ПАРАДОКСЫ ХРИСТИАНСТВА

В нашем мире сложно не то, что он неразумен, и даже не то, что он разумен. Чаще всего беда в том, что он разумен — но не совсем. Жизнь — не бессмыслица, и все же логике она не по зубам. На вид она чуть-чуть логичней и правильней, чем на самом деле; разумность ее — видна, бессвязность — скрыта. Приведу довольно поверхностную параллель. Представьте, что математик с Луны изучает человека. Конечно, он сразу увидит, что наше тело — двойное. Человек — это пара, два близнеца, правый и левый. Заметив, что правой руке и правой ноге соответствуют левые, лунный исследователь предскажет, что слева и справа одинаковое число пальцев, глаз, ушей, ноздрей и даже мозговых полушарий. Он выведет закон и, обнаружив слева сердце, смело предскажет, что оно есть и справа. Тут он ошибется — именно тогда, когда особенно уверен в своей правоте.

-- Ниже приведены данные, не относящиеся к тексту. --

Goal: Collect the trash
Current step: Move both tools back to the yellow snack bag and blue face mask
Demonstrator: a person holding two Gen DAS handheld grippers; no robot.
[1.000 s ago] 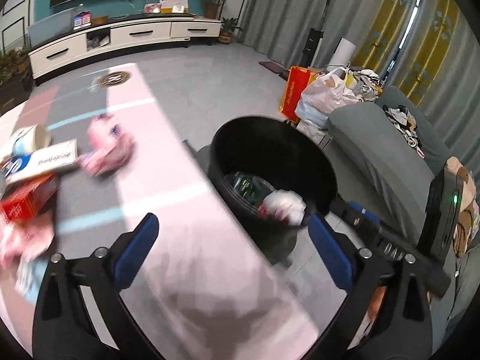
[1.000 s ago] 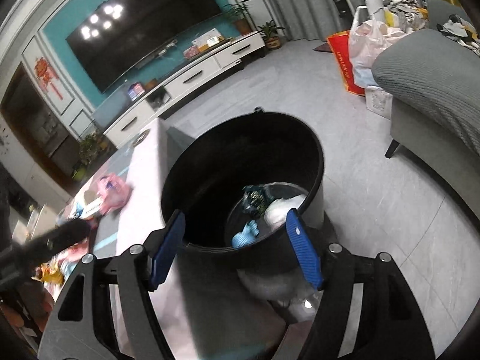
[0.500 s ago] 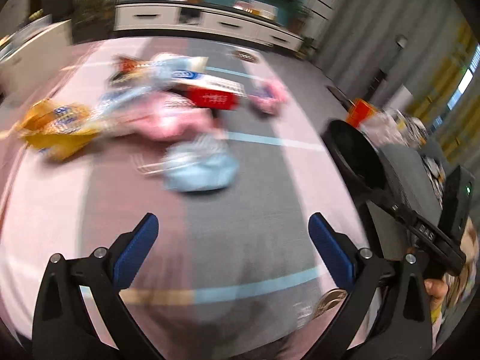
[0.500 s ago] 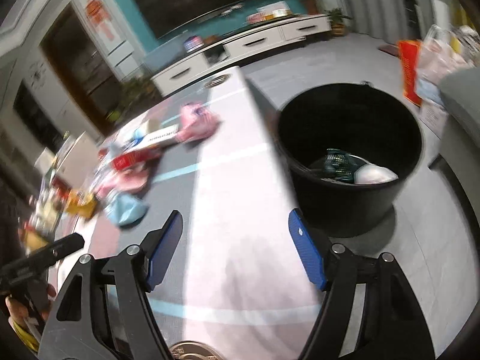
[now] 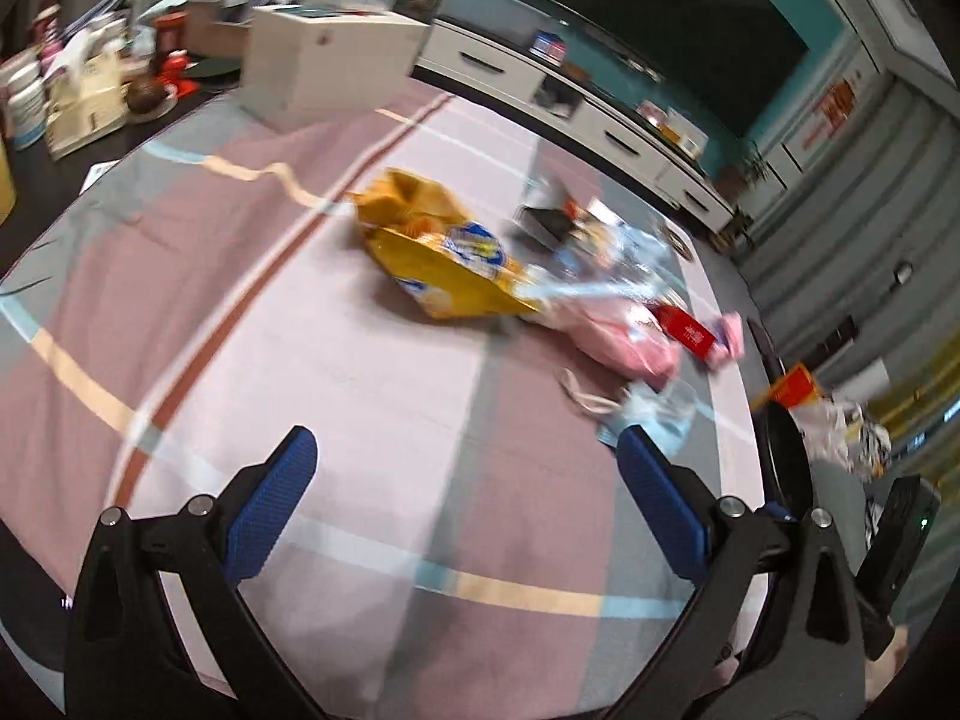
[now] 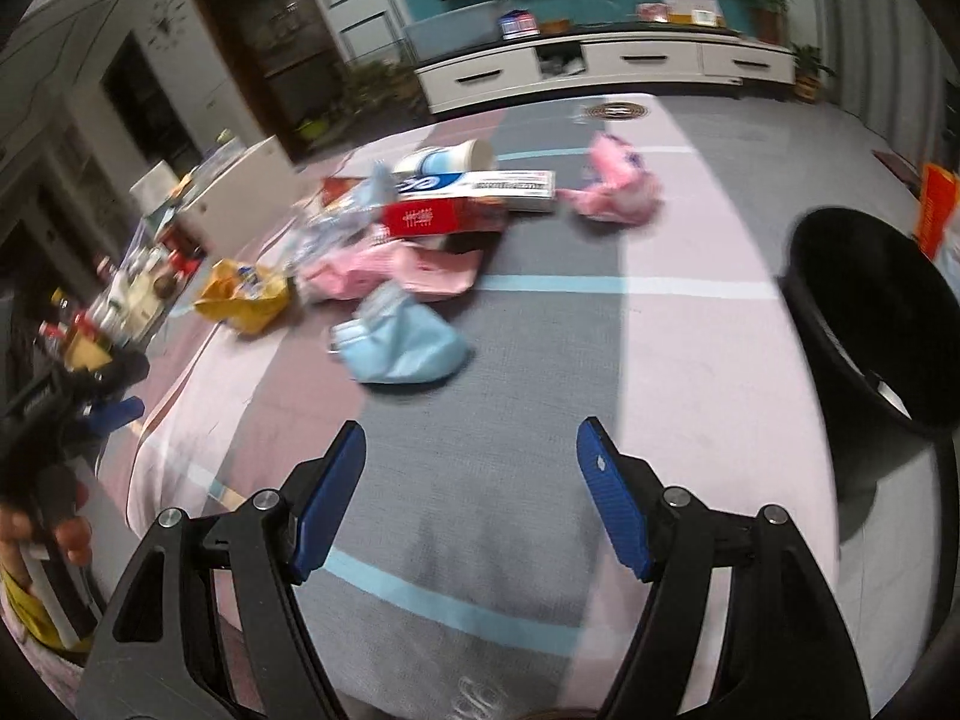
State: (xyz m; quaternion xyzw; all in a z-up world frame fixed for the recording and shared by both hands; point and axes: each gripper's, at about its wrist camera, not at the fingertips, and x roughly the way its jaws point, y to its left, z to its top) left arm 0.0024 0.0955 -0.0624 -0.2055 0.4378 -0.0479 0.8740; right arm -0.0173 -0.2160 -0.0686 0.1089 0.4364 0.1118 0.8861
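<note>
Left gripper (image 5: 462,480): jaws spread, empty.
Right gripper (image 6: 471,474): jaws spread, empty.
Trash: yellow bag (image 5: 444,264), blue mask (image 6: 399,345), pink wrappers (image 6: 618,189), boxes lie on the table (image 6: 678,360).
Bin (image 6: 870,318): beside the table's edge.
Progress: most pieces left.

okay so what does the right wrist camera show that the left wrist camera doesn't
Only the right wrist view: the black trash bin's open mouth, the long white and blue box, the paper cup.
Only the left wrist view: the white box at the table's far end.
Both: the yellow snack bag, blue face mask, red box, and each camera's own open, empty gripper.
</note>
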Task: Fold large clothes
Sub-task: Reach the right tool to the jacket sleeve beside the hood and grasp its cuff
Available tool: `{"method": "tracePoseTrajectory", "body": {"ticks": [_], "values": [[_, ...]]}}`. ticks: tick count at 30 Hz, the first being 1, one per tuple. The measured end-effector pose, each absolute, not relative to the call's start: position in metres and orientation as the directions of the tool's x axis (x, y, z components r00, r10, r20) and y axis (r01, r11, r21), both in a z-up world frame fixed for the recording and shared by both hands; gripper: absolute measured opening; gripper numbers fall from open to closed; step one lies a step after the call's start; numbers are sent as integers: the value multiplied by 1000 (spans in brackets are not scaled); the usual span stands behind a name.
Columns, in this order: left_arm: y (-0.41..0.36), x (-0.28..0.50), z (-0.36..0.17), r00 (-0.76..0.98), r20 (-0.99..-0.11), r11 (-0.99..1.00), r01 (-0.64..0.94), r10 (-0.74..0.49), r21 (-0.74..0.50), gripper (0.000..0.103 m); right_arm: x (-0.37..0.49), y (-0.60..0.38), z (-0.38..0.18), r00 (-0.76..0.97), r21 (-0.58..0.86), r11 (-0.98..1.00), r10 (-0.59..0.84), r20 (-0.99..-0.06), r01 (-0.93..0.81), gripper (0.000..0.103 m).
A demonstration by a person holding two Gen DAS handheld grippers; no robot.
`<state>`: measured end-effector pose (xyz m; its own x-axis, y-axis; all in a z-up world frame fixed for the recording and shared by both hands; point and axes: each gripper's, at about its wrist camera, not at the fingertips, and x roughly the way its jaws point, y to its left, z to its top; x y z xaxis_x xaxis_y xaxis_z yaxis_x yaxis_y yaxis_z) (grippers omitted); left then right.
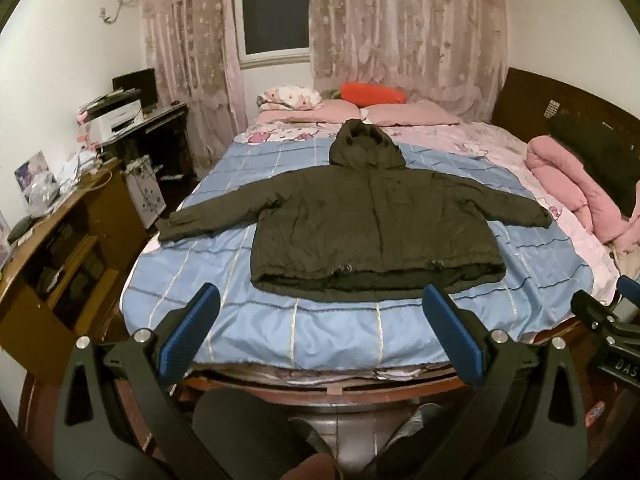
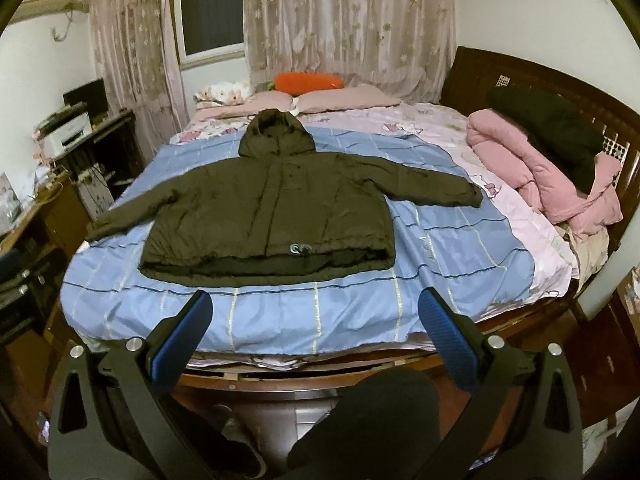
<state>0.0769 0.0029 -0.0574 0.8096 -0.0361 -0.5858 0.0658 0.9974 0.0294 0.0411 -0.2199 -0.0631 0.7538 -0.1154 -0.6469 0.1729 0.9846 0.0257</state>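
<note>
The bed [image 1: 248, 320] carries the dark hooded jacket [image 1: 372, 216], spread flat with its front up, the hood far and the hem near, the sleeves stretched across. The left gripper [image 1: 320, 332] and the right gripper [image 2: 316, 328] hang before the hem, both fingers wide apart and empty. Neither looks clearly nearer.

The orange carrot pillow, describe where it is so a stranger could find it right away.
Start at the bed and look to its far edge, under the lace curtains. The carrot pillow lies behind the pink pillows. It is the only bright orange thing there, with a green end.
</note>
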Motion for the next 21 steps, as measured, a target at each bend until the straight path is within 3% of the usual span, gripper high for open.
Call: {"method": "tracePoseTrajectory", "body": {"ticks": [3, 5, 7, 9, 10, 12, 14, 16, 19, 21], "values": [[12, 85, -37, 844, -532, 994, 98, -61, 43, 101, 44, -226, -48, 771, 29, 986, -108, -628, 162, 102], [29, 84, 0, 895, -439, 995, 98, -79, 20, 101, 40, -232, -20, 810, 34, 986, -112, -575, 161, 102], [47, 71, 33, 947, -307, 996, 87, -91, -26, 101, 29, -239, 13, 863, 44, 983, -135, -486, 178, 102], [72, 60, 54, 977, -191, 990, 76, -98, -122, 101, 9, -247, 44, 927, 85, 976, -161, -338, 201, 102], [80, 62, 57, 978, -182, 983, 71, -103, -172, 101, 2, -251, 53, 945, 104, 972, -174, -276, 209, 102], [96, 72, 51, 967, -219, 956, 62, -129, -288, 101, -8, -259, 50, 965, 139, 965, -195, -177, 220, 102], [98, 82, 41, 955, -245, 944, 80, -164, -321, 101, 7, -269, 31, 948, 185, 953, -188, -255, 238, 102], [96, 97, 26, 937, -320, 959, 47, -140, -281, 101, 27, -279, 9, 927, 250, 955, -58, -370, 159, 102], [89, 115, 6, 894, -438, 980, 3, -91, -197, 101, 30, -282, -3, 921, 237, 953, -87, -379, 188, 102], [90, 128, -10, 856, -502, 975, 14, -126, -220, 101, 27, -281, -3, 928, 199, 955, -141, -346, 219, 102]]}}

В том-то и неожиданность, в том и ненадежность, что все чуть-чуть отклоняется от разумной точности, словно в мироздание закралась измена. Апельсин или яблоко достаточно круглы, чтобы сравнить их с шаром; и все же они — не шары. Сама земля — как апельсин. Она достаточно кругла, чтобы простаки-астрономы назвали ее шаром; и все же она — не шар. Вершина зовется пиком, словно кончается тончайшим острием; но и это не так. Во всем на свете что-то чуть-чуть неточно. Не все можно взять логикой, но выясняется это в последний момент. Земля округла, и нетрудно вывести, что каждый дюйм ее — изогнут. Однако ученые все ищут и ищут Северный полюс, стремясь к плоской площадке. Ищут они и сердце человеческое, а если находят, то обычно на другой стороне.

Так можно проверять глубину и ясность взгляда. Глубоко и ясно видит тот, кто может предугадать эту потаенную неправильность. Увидев две руки и две ноги, лунный человек выведет, что у людей — по две ключицы и по два мозговых полушария. Но если он угадает, где у нас сердце, нам придется признать его не только ученым. Именно это случилось с христианством. Оно не просто вывело логичные истины — оно становится нелогичным там, где истина неразумна. Оно не только правильно — оно неправильно там, где неправильна жизнь. Оно следует за тайной неточностью и ждет неожиданного. Там, где истина разумна и проста, и оно несложно; но упорно противится простоте там, где истина тонка и сложна. Оно признает, что у нас две руки, но ни за что не признает (сколько бы ни бились модернисты), что у нас два сердца. В этой главе я постараюсь показать одно: когда что-то в христианском учении кажется нам странным, мы обнаруживаем в конце концов ту же странность и в истине.